RECORDED DATA:
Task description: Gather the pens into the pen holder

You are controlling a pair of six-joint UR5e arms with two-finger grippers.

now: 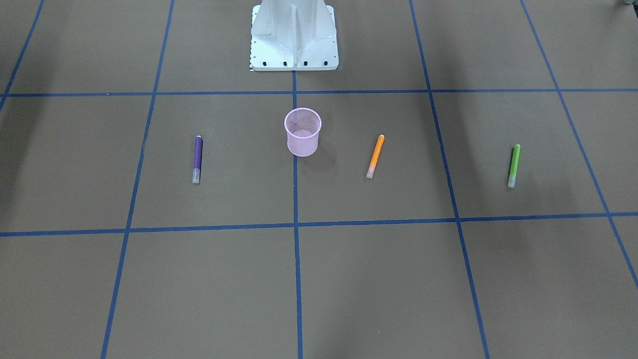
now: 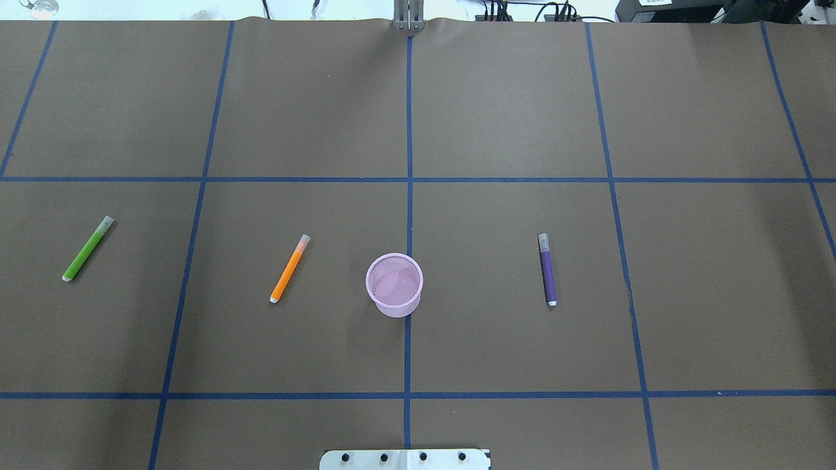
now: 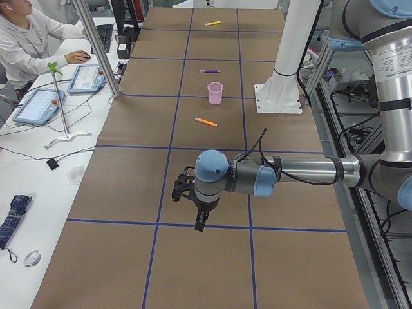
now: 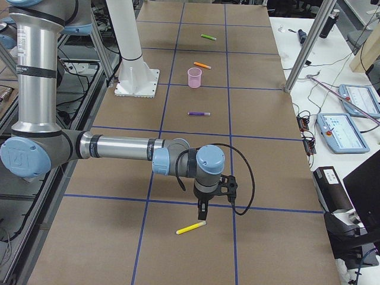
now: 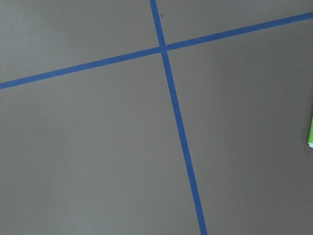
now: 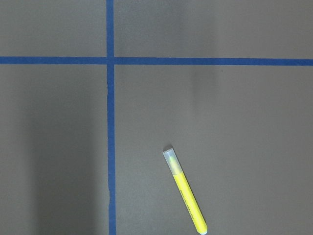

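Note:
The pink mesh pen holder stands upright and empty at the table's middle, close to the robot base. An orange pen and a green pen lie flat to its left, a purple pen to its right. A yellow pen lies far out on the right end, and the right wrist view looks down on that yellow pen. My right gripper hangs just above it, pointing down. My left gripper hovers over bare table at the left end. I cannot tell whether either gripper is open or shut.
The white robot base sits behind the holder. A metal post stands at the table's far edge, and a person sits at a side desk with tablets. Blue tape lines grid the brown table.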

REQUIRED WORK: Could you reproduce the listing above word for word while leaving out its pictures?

SOLVED EXERCISE:
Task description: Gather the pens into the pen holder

You are controlling a pair of six-joint UR5e arms with two-finger grippers.

now: 
now: 
now: 
now: 
now: 
now: 

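Note:
The pink mesh pen holder stands upright and empty at the table's middle, close to the robot base. An orange pen and a green pen lie flat to its left, a purple pen to its right. A yellow pen lies far out on the right end, and the right wrist view looks down on that yellow pen. My right gripper hangs just above it, pointing down. My left gripper hovers over bare table at the left end. I cannot tell whether either gripper is open or shut.
The white robot base sits behind the holder. A metal post stands at the table's far edge, and a person sits at a side desk with tablets. Blue tape lines grid the brown table.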

Work on this exercise is finished.